TLSStress.Art — System High-Level Design (HLD)¶
Audience: architects, operators, security reviewers, and investors who need the whole-system picture in one document. This HLD sits above the Architecture overview (component tour) and the Architecture Decision Records (per-decision rationale). Where this document summarises, those documents are authoritative on detail.
Companion deep-dives: F2 — Cell-0 (Hetzner) architecture, ZTP-prem security posture, ADR-0053 (cell-based hyperscale).
1. Purpose & scope¶
TLSStress.Art is a test-bed for measuring TLS-decryption performance on Next-Generation Firewalls (NGFWs) acting as the Device Under Test (DUT). The primary target is HTTP/3 (QUIC over UDP/443) — every modern NGFW claims QUIC inspection — with HTTP/2 (TCP/443) measured secondarily for comparison.
The product has two faces:
| Face | What it is | Where it runs |
|---|---|---|
| SaaS control plane | Signup, billing, token (TSU) ledger, auto-provisioning, central enrollment | AWS (App Runner + RDS) · Cloudflare (edge/DNS) · Hetzner cell-0 (K3s) |
| On-prem appliance (TBI) | The bench itself — agents, personas, dashboard, observability — installed next to the customer's NGFW | Customer datacenter / lab (K3s/RKE2 or Docker Desktop dev) |
The bench loads traffic from agents (Playwright + k6) through the NGFW, which decrypts/inspects/re-signs TLS, and on to webservers (the Personas). By comparing handshake timing and throughput with decryption ON vs BYPASS, the operator quantifies the NGFW's TLS-inspection cost.
2. System context — actors¶
| Actor | Role | Touchpoint |
|---|---|---|
| Customer | Buys a package on the SaaS, receives a provisioned tenant + a downloadable on-prem appliance (TBI) | app.tlsstress.art (signup/pay), TBI download (S3/F1) |
| Operator | Runs the bench against a real NGFW. The Dashboard is the ONLY operator interface — all config changes flow through the UI (never kubectl edit / curl admin/ / exec) |
On-prem Dashboard (Next.js) |
| NGFW DUT | The device being measured. L3 default gateway for the test-plane VLANs; performs TLS decryption | Physical/virtual firewall on 802.1q trunks |
flowchart LR
CUST(["Customer"])
OPER(["Operator"])
subgraph SAAS["SaaS control plane (always-online)"]

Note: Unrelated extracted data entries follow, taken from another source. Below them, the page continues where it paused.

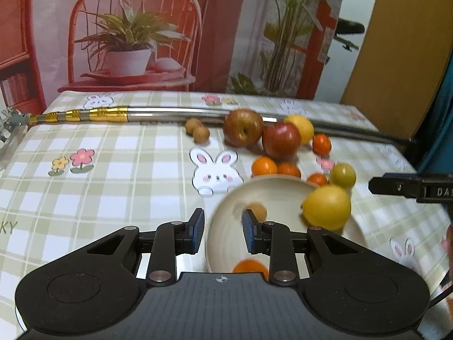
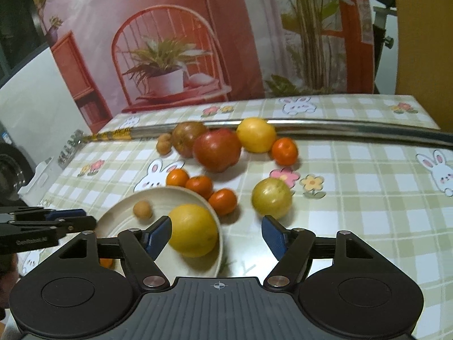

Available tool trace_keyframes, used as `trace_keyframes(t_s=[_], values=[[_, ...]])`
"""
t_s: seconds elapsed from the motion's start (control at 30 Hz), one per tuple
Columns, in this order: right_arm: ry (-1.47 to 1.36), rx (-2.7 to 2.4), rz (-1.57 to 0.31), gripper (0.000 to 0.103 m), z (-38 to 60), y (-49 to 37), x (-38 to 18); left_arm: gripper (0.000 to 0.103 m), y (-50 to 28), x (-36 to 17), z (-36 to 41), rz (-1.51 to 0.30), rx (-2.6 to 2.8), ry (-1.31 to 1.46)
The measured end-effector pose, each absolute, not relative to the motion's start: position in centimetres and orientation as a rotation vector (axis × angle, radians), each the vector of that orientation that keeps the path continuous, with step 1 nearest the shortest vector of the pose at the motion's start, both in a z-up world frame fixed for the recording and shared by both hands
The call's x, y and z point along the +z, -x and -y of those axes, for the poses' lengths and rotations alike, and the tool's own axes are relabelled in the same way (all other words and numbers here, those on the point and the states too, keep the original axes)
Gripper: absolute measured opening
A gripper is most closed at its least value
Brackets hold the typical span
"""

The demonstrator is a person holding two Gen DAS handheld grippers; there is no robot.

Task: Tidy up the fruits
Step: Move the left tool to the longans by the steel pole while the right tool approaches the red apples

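Observation:
A cream plate (image 1: 283, 195) holds a big yellow lemon (image 1: 327, 208), a small brown longan (image 1: 257, 211) and a tangerine (image 1: 250, 266) at its near side. My left gripper (image 1: 222, 226) straddles the plate's left rim, one pad outside and one inside, shut on it. In the right wrist view the lemon (image 2: 192, 229) lies loose in the plate (image 2: 124, 206), just past the left finger of my right gripper (image 2: 216, 221), which is open with nothing gripped. Two apples (image 2: 216, 148), another lemon (image 2: 256, 134), several tangerines (image 2: 201, 185) and a yellow-green fruit (image 2: 271, 198) lie on the table behind.
A long metal pole (image 1: 170, 112) with gold bands lies across the back of the checked tablecloth, behind the fruit. Two more longans (image 1: 198, 130) sit left of the apples. A printed backdrop stands at the far edge. The cloth's left half is bare.

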State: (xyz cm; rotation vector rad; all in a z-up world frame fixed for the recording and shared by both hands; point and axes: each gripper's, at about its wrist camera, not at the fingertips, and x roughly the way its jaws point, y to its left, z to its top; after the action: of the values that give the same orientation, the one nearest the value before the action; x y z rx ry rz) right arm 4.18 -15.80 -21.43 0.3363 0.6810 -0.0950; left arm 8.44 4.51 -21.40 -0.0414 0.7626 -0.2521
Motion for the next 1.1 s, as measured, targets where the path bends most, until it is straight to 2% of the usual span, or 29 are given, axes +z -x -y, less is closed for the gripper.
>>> trace_keyframes(t_s=[0.57,0.93,1.1], values=[[-0.302,-0.132,-0.586,0.066,20.6,-6.8,-18.5,0.031,-14.4,-16.6,-2.9,-0.696,-0.290,0.025],[-0.332,-0.114,-0.592,0.066,21.6,-8.6,-19.3,0.031,-19.7,-19.9,-1.8,-0.704,-0.254,-0.060],[-0.340,-0.104,-0.603,0.065,21.8,-9.3,-19.9,0.031,-22.5,-22.4,-1.9,-0.778,-0.241,-0.059]])
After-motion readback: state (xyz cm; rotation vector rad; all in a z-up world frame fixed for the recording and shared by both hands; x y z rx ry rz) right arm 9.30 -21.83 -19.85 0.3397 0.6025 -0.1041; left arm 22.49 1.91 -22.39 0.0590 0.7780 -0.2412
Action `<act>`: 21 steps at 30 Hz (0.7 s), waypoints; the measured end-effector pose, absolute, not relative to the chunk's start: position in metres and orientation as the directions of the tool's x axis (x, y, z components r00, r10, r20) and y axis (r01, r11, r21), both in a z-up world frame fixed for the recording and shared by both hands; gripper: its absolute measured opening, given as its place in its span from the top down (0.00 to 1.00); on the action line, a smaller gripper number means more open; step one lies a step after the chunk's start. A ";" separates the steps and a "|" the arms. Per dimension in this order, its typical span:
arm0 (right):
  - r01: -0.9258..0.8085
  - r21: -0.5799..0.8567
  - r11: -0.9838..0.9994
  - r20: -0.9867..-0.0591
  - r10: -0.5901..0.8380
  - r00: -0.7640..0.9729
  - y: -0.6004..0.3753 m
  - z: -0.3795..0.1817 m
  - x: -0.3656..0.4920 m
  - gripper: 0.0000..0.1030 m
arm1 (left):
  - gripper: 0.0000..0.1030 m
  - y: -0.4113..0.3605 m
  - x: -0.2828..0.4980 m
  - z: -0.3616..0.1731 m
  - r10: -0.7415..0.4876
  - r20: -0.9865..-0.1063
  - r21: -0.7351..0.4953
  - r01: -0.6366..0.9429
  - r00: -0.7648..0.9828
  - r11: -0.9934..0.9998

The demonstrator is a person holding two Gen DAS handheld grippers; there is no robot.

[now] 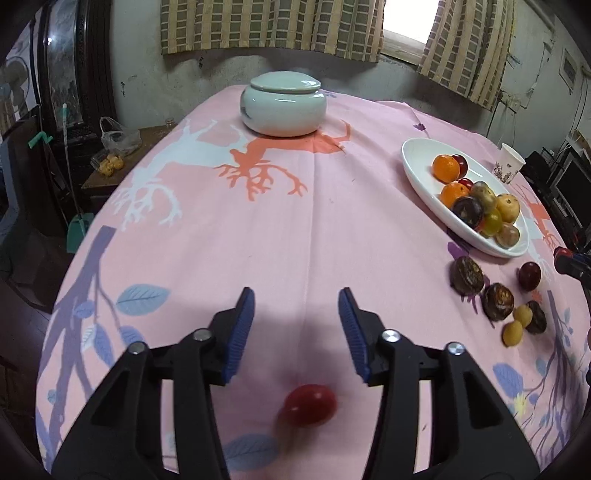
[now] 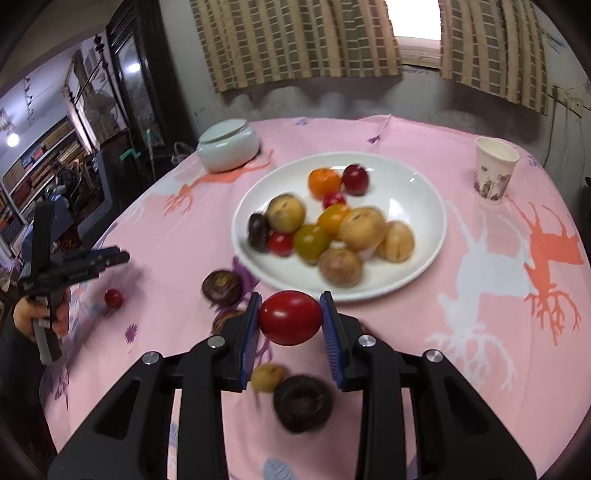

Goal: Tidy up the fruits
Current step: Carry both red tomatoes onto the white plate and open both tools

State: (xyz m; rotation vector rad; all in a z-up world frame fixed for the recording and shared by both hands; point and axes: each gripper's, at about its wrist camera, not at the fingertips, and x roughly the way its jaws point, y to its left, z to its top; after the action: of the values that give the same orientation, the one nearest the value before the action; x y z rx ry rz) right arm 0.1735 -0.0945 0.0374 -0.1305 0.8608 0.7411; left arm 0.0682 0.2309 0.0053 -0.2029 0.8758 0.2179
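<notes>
Lidded jar [image 1: 283,105], paper cup [image 2: 495,170], full plate [image 2: 424,206] sat on pink-clothed counter [image 1: 295,221]; curtains [image 1: 269,26] behind. Right gripper [image 2: 290,317] clamped red tomato [image 2: 290,317]; left gripper [image 1: 295,317] partly open, empty.

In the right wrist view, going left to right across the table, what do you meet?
Left hand-held gripper → small red fruit → lidded white jar → white plate of fruit → paper cup.

Both fisheye cameras ride a hand-held gripper, looking steeply down and forward over the pink tabletop [image 1: 295,221] toward the curtained wall at 12 o'clock, the right view close above the plate [image 2: 424,206], the left view farther off, both sharing plate and jar [image 1: 283,107].
</notes>
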 end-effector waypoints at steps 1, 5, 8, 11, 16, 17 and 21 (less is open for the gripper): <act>-0.649 0.179 0.739 -0.730 0.542 0.416 -0.093 0.036 0.166 0.68 | 0.41 0.230 0.063 0.005 0.104 -0.775 -0.086 -0.268 0.623 0.960; -0.670 0.170 0.723 -0.722 0.554 0.414 -0.090 0.039 0.143 0.68 | 0.41 0.215 0.045 -0.007 0.121 -0.791 -0.026 -0.231 0.599 0.973; -0.671 0.177 0.720 -0.718 0.561 0.413 -0.094 0.041 0.134 0.68 | 0.41 0.209 0.026 -0.016 0.113 -0.796 -0.034 -0.230 0.594 0.973; -0.671 0.179 0.720 -0.719 0.561 0.410 -0.098 0.040 0.127 0.68 | 0.42 0.201 0.016 -0.025 0.109 -0.805 -0.031 -0.225 0.583 0.974; -0.674 0.177 0.718 -0.725 0.557 0.404 -0.101 0.036 0.119 0.68 | 0.55 0.198 0.017 -0.034 0.127 -0.806 -0.012 -0.231 0.578 0.973; -0.676 0.178 0.715 -0.724 0.560 0.402 -0.102 0.035 0.117 0.68 | 0.56 0.198 0.019 -0.034 0.127 -0.804 -0.015 -0.234 0.580 0.972; -0.677 0.178 0.714 -0.727 0.559 0.398 -0.105 0.032 0.113 0.68 | 0.70 0.198 0.026 -0.034 0.122 -0.797 -0.022 -0.230 0.592 0.973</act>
State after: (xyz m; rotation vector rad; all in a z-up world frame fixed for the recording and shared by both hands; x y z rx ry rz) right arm 0.1127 -0.1049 0.0316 -0.1550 0.8565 0.7865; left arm 0.0263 0.1976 -0.0342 -0.1272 0.9153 0.2053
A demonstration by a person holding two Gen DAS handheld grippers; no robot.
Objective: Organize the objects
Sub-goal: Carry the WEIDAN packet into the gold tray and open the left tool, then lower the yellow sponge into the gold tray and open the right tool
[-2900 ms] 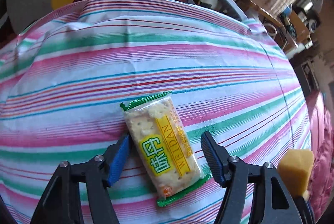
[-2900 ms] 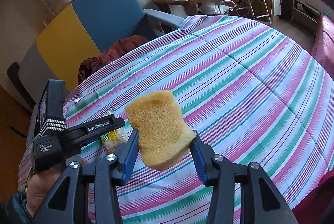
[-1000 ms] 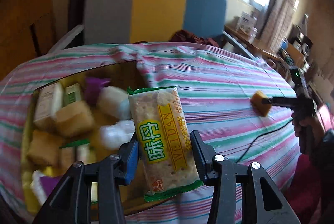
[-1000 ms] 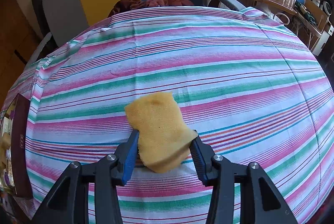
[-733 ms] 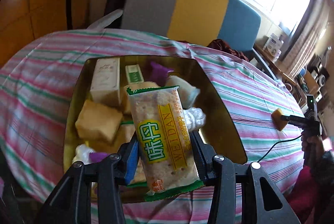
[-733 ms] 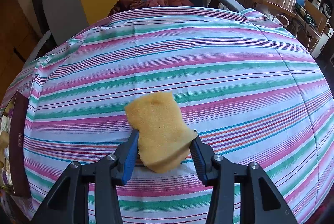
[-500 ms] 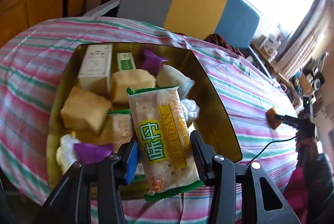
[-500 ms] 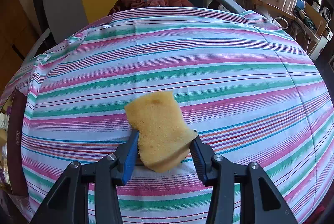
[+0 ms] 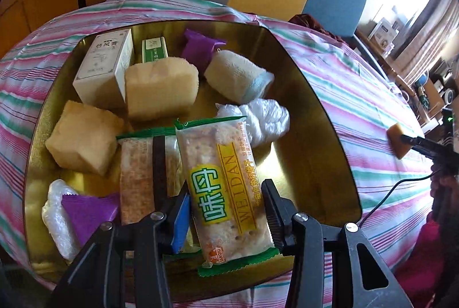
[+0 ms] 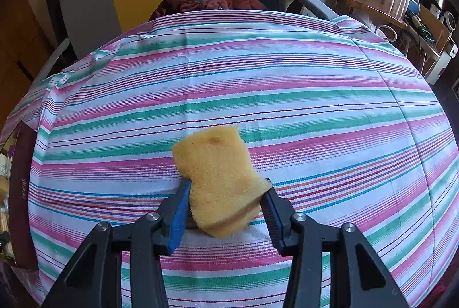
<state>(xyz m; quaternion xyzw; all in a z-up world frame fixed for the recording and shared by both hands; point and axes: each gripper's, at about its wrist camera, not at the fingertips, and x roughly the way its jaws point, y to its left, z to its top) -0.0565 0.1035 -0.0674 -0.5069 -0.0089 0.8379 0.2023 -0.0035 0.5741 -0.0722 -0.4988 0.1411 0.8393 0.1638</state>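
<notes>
**Cracker pack now over the tin, sponge waiting its turn**

So the left gripper (image 9: 226, 210) is pinching the cracker pack (image 9: 223, 187) across its width, and since about three seconds ago it's gone from the bare striped tablecloth (image 9: 352, 95) to hanging right over the gold tin (image 9: 315, 118), sinking closer in the last second. My read: the carry is basically done and only the drop is left.

Room inside is tight. Left of the fingers there's a second cracker pack (image 9: 149, 179) lying flat, plus a purple wrapper (image 9: 86, 210) and a foam block (image 9: 83, 138). Ahead of the tips sit a crumpled plastic bag (image 9: 266, 121), a rolled towel (image 9: 235, 78) and a white box (image 9: 106, 70). The only bare floor is to the right of the pack, running up to the tin's right wall, so I'd guess that's the landing spot.

Over on the right, the right gripper (image 10: 226, 210) is clamped on the yellow sponge (image 10: 218, 179), parked over open tablecloth same as a second ago. Nothing near it on either side; the tin's edge (image 10: 20, 179) just peeks in far to its left.
</notes>
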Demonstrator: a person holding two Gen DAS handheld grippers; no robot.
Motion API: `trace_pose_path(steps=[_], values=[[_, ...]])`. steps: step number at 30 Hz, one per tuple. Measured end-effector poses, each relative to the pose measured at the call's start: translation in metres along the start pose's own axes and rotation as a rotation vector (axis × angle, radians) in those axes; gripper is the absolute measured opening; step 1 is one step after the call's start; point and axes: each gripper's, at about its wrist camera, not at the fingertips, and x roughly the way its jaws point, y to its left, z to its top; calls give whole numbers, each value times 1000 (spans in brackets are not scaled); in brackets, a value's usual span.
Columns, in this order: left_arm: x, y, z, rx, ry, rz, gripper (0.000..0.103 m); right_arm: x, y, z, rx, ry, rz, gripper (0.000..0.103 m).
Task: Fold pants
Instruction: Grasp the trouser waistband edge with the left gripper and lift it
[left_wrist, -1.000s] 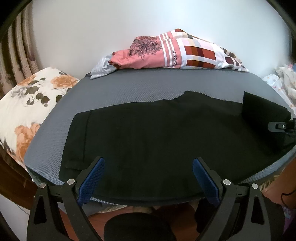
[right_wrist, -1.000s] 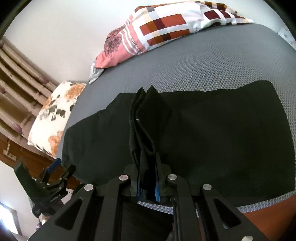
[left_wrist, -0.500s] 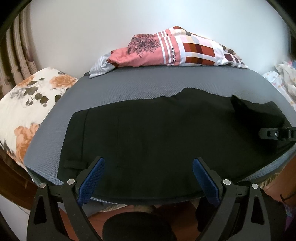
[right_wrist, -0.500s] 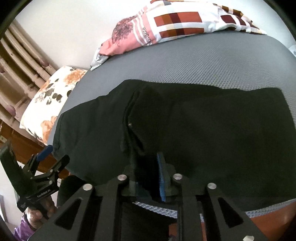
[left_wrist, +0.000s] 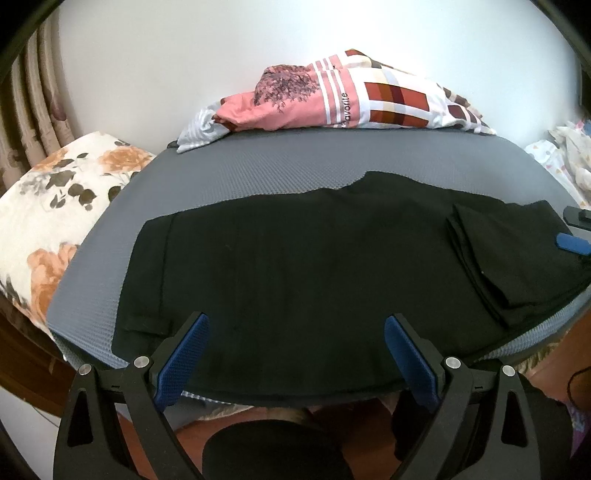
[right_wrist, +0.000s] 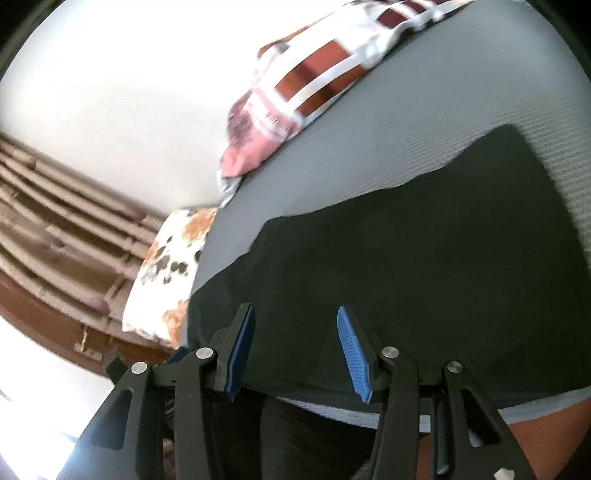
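Observation:
Black pants lie flat across the grey mattress, waistband at the left. The leg end is folded back over itself at the right. My left gripper is open and empty, above the near edge of the pants. My right gripper is open and empty over the pants near their front edge; one blue pad of it shows at the right edge of the left wrist view.
A pink and checked blanket lies bunched at the far edge of the mattress by the white wall. A floral pillow sits at the left. Light bedding is at the far right. Curtains hang left.
My right gripper has opened and let go of the pant leg end, which now lies folded flat on the pants. It has drawn back. The left gripper has barely moved.

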Motion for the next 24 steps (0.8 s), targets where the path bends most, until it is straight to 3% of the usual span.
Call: trace_pose_path(steps=[4, 9, 13, 16, 20, 24], values=[[-2, -4, -1, 18, -2, 3, 95, 15, 5, -4, -26, 36, -14, 45], [-2, -6, -1, 19, -1, 2, 95, 37, 23, -19, -141, 92, -41, 45], [1, -1, -1, -14, 13, -9, 95, 59, 33, -35, -255, 174, -116, 41], [0, 5, 0, -32, 10, -13, 95, 59, 43, -40, -325, 181, -124, 41], [-4, 15, 5, -44, -6, -3, 95, 47, 46, -33, -292, 148, -75, 41], [-17, 49, 16, -104, -54, -8, 95, 45, 43, -33, -249, 137, -55, 41]])
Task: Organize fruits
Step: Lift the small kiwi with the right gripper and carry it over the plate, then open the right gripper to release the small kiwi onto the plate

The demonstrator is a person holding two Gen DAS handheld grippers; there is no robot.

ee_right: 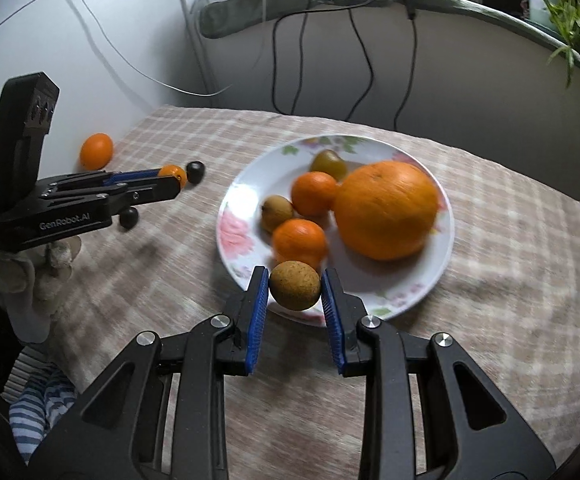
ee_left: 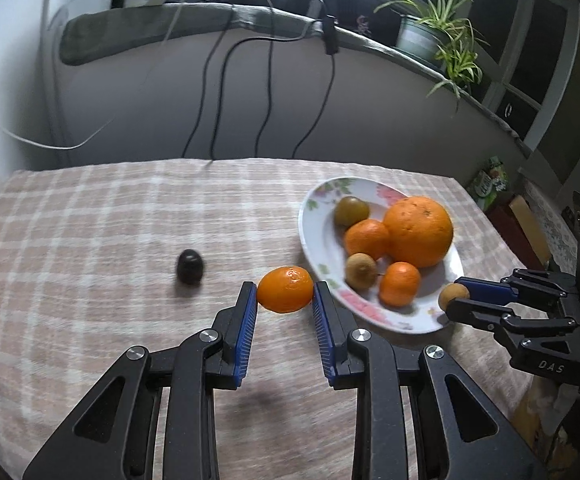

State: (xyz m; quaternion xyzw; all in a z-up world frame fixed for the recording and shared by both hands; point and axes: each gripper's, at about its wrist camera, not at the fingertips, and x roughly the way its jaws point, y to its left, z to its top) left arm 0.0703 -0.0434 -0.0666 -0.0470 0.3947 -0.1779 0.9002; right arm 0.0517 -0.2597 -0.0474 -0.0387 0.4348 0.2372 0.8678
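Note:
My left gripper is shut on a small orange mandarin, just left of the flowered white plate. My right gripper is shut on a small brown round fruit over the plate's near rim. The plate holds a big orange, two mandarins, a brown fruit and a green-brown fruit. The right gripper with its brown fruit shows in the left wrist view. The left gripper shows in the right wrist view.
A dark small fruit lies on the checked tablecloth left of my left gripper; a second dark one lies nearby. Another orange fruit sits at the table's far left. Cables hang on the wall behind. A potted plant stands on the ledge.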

APP["customer-app<br/>App Runner · Next.js<br/>signup · Stripe · TSU mint"]
CELL["cell-0 (Hetzner K3s)<br/>Provisioning Orchestrator<br/>Temporal saga · tenant RLS"]
TBI[("TBI artifacts<br/>S3 · img/qcow2/oci")]
end
subgraph PREM["On-prem appliance (customer datacenter)"]
DASH["Dashboard (Next.js)<br/>the ONLY operator UI"]
AGENTS["Agents<br/>Playwright + k6"]
PERS["Personas<br/>100 webservers (Caddy)"]
OBS["Observability<br/>Prometheus + Grafana"]
end
DUT{{"NGFW DUT<br/>TLS decrypt · inspect · re-sign"}}
CUST -->|"signup / pay"| APP
APP -->|"applyTier (mint quota)"| APP
APP -->|"enqueueOnboarding (HMAC)"| CELL
CUST -->|"download appliance"| TBI
TBI -.->|"dd to USB / KVM / boot"| PREM
OPER -->|"login · configure"| DASH
DASH --> AGENTS
DASH --> PERS
DASH --> OBS
AGENTS ==>|"TLS leg 1"| DUT
DUT ==>|"TLS leg 2"| PERS
AGENTS -.->|"TSU spend events"| DASH
DASH -.->|"usage report (hourly)"| APP
classDef saas fill:#0F1A2E,stroke:#00D8FC,color:#FCFCFC,stroke-width:2px
classDef prem fill:#f0fdf4,stroke:#16a34a,stroke-width:1px
classDef dut fill:#fef9c3,stroke:#b45309,stroke-width:2px
class APP,CELL,TBI saas
class DASH,AGENTS,PERS,OBS prem
class DUT dut
3. Container view (C4-ish)¶
The next level zooms into the deployable containers and their protocols. The control plane stays on-prem (Dashboard ↔ agents over the OOBI bridge) while the billing/provisioning control plane lives in the cloud (customer-app ↔ cell-0). The only on-prem→cloud channel is the hourly TSU usage report.
graph TB
CUST(["Customer<br/>browser"])
OPER(["Operator<br/>browser"])
subgraph CLOUD["Cloud SaaS control plane"]
direction TB
APP["customer-app<br/>(App Runner, Next.js)"]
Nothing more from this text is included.